In a Cincinnati press conference, P&G Chairman-CEO Bob McDonald said his company had agreed with Diamond to end the deal with no breakup fee. Analysts had believed P&G could have difficulty finding another player to pay cash for Pringles at a level that would yield an after-tax gain similar to the Diamond deal, which would have been treated as a tax-free spinoff to create a new company owned by P&G shareholders. But Pringles has been doing well, according to people familiar with the matter. It earned substantial bonuses for managers, who will apparently be headed to Kellogg with 1,700 other employees.
WPP's Grey Global Group leads agencies on the business. The roster include siblings Possible Worldwide for digital and Mediacom for communications planning. Publicis Groupe 's Starcom MediaVest Group handles media buying.
Mr. McDonald said Pringles, with global sales estimated at $1.4 billion, will become Kellogg 's second-largest global brand, behind Special K.
P&G looks at more than financials for divestitures, Mr. McDonald. It also considers the buyer's purpose and culture. Kellogg brands have worked extensively with P&G's Vocalpoint buzz-marketing program, which enlists moms to spread the word about brands."Pringles was our last food business, and in that sense it was an orphan," Mr. McDonald said. "Pringles in many ways was more a receiver of P&G ideas and technology than a giver. It's a great business though, and it's going to be a great business for the Kellogg Co."
P&G originally agreed to the deal with Diamond in April. But an inquiry involving timing of payments to walnut growers and their effect on 2010 and 2011 earnings has sent Diamond's share price plummeting since November. Last week, CEO Michael Mendes and Chief Financial Officer Steve Neil resigned.
The acquisition will add a major brand to Kellogg 's snack portfolio, which includes Keebler, Cheez-It and Special K Cracker Chips."Pringles has an extensive global footprint that catapults Kellogg to the No. 2 position in the worldwide savory snacks category, helping us achieve our objective of becoming a truly global cereal and snacks company," Kellogg President-CEO John Bryant said in a statement.
Advertising for mot Kellogg brands is handled by Leo Burnett.
Investor firm Bernstein Research said in an investor note that the deal "makes strategic sense for Kellogg " and would boost its "relatively underdeveloped" overseas snacking business. "Pringles is a strong snacking brand which is a good fit with Kellogg 's snacks business both at home and abroad.

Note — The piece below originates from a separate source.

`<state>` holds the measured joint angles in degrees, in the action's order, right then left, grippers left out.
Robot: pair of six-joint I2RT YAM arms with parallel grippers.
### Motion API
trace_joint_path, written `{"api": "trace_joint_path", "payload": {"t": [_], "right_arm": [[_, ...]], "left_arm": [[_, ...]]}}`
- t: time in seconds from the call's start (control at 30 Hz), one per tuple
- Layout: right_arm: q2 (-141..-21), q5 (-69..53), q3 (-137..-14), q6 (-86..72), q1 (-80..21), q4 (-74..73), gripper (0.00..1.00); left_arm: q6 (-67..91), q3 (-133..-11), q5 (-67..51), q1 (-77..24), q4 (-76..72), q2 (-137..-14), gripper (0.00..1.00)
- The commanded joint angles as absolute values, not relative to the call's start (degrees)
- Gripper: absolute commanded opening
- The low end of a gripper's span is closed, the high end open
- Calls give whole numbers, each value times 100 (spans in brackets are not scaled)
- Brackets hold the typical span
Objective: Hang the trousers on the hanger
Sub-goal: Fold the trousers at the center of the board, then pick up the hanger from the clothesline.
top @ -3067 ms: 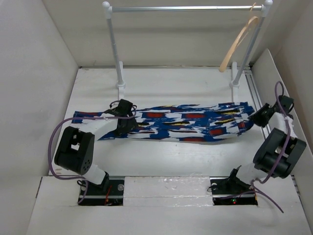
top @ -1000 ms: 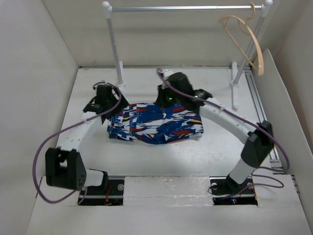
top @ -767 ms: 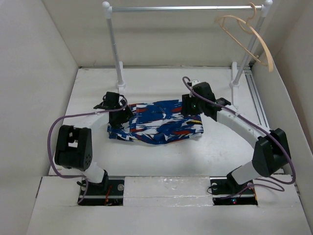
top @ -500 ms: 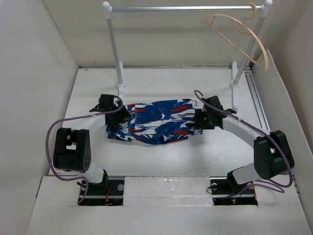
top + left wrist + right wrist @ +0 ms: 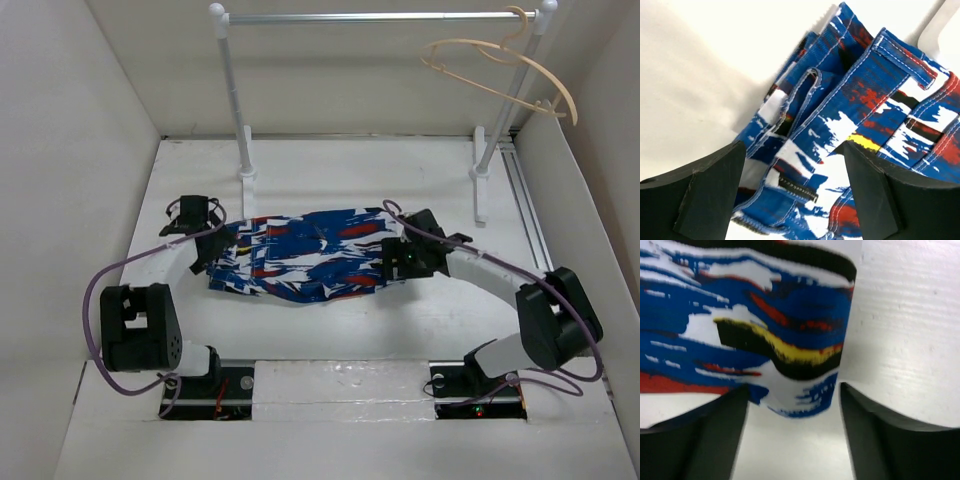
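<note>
the left arm reached forward from its base and bent inward, so the left tool (image 5: pixel 210 256) sat at the left end of the trousers (image 5: pixel 300 265). the right arm stretched low across the counter (image 5: pixel 400 180), elbow near the right wall, wrist turned inward, with the right tool (image 5: pixel 394 262) at the trousers' right end. the trousers lay folded in a flat bundle on the counter between the two tools. the hanger (image 5: pixel 500 65) hung by its hook from the right end of the rail (image 5: pixel 380 17) at the back, tilted, well apart from the trousers.

from above, neither tool's fingers could be made out clearly. the left wrist view showed the left tool (image 5: pixel 792 200) released, its fingers (image 5: pixel 690 195) spread wide, with the trousers (image 5: pixel 860 125) below them: layered edges, a waistband with a belt loop (image 5: pixel 905 62) and a short zip. the right wrist view, slightly blurred, showed the right tool (image 5: pixel 792 435) released too, fingers (image 5: pixel 900 440) apart, with a rounded folded edge of the trousers (image 5: pixel 755 335) reaching down into the gap and bare counter (image 5: pixel 910 330) to the right. i could not tell whether either tool touched the cloth.
</note>
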<state>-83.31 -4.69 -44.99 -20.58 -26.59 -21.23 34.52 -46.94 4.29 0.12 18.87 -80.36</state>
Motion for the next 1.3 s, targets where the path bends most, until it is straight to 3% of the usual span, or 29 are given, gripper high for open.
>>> {"api": "trace_joint_path", "payload": {"t": [0.0, 0.07, 0.17, 0.2, 0.23, 0.27, 0.3, 0.33, 0.37, 0.4, 0.5, 0.53, 0.6, 0.63, 0.73, 0.93, 1.07, 1.27], "right_arm": [[-7893, -238, -4990, -1699, -2821, -2985, 86], [-7735, -167, -5743, -1460, -2752, -3468, 96], [-7691, -315, -6972, -907, -2489, -3761, 98], [-7708, -456, -7292, -557, -2392, -3788, 98], [-7734, -622, -7617, -380, -2286, -3771, 96], [-7778, -963, -7951, -178, -2181, -3771, 85], [-7865, -1089, -8598, 242, -1927, -3718, 74], [-7927, -1177, -8883, 342, -1768, -3631, 34], [-7989, -1273, -9173, 404, -1584, -3604, 13], [-8076, -1405, -9802, 526, -1086, -3586, 0], [-8525, -2338, -11053, 563, 103, -3437, 0], [-8743, -2477, -11344, 563, 358, -3376, 0], [-9025, -2645, -11932, 528, 798, -3410, 21], [-9348, -2663, -12449, 536, 1165, -3462, 58], [-9833, -3005, -13224, 510, 1764, -3682, 90], [-10800, -4279, -13728, 492, 2443, -3998, 97], [-10960, -4270, -13738, 738, 2496, -4070, 99], [-11268, -4624, -13650, 598, 2365, -3929, 91]], "left_arm": [[3129, -5097, 792, -60, 2408, -7761, 75], [3103, -5395, 590, -393, 2365, -7595, 72], [3067, -5852, 247, -737, 2180, -7410, 45], [3050, -5967, 194, -1043, 2101, -7409, 20], [3067, -6246, 176, -1229, 2083, -7409, 9], [3067, -6380, 167, -1413, 2083, -7470, 0], [3041, -6503, 141, -1833, 2057, -7523, 0], [3015, -6687, 115, -2072, 2013, -7576, 0], [2997, -6749, 97, -2309, 1952, -7733, 0], [2980, -6802, 88, -2555, 1821, -7830, 0], [3050, -6979, -158, -3252, 1749, -8270, 0], [3111, -6952, -245, -3487, 1706, -8340, 0], [3173, -6830, -255, -3682, 1530, -8385, 0], [3199, -6681, -272, -3752, 1451, -8350, 0], [3164, -6391, -334, -3963, 1126, -8148, 0], [2953, -6311, -299, -3964, 1222, -8156, 0], [2944, -6205, -386, -3964, 1178, -8218, 0], [2944, -6258, -439, -3964, 1213, -8385, 0]]}}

We had been worried that if Diamond owned Pringles it would be an unprotected orphan brand overseas," the analyst group said.
The deal marks another setback for Diamond, which was on the brink of becoming a global snacks powerhouse."Diamond has enjoyed a positive and constructive working relationship with P&G throughout this process, and the mutual termination of our agreement and release of all associated liabilities was reached in the same spirit," Rick Wolford, Diamond Foods' acting president and CEO, said in a statement. "Diamond now will put its full effort on the growth of our business with focused execution to continue to build our successful brands." Those include Emerald nuts, Pop Secret popcorn and Kettle potato chips.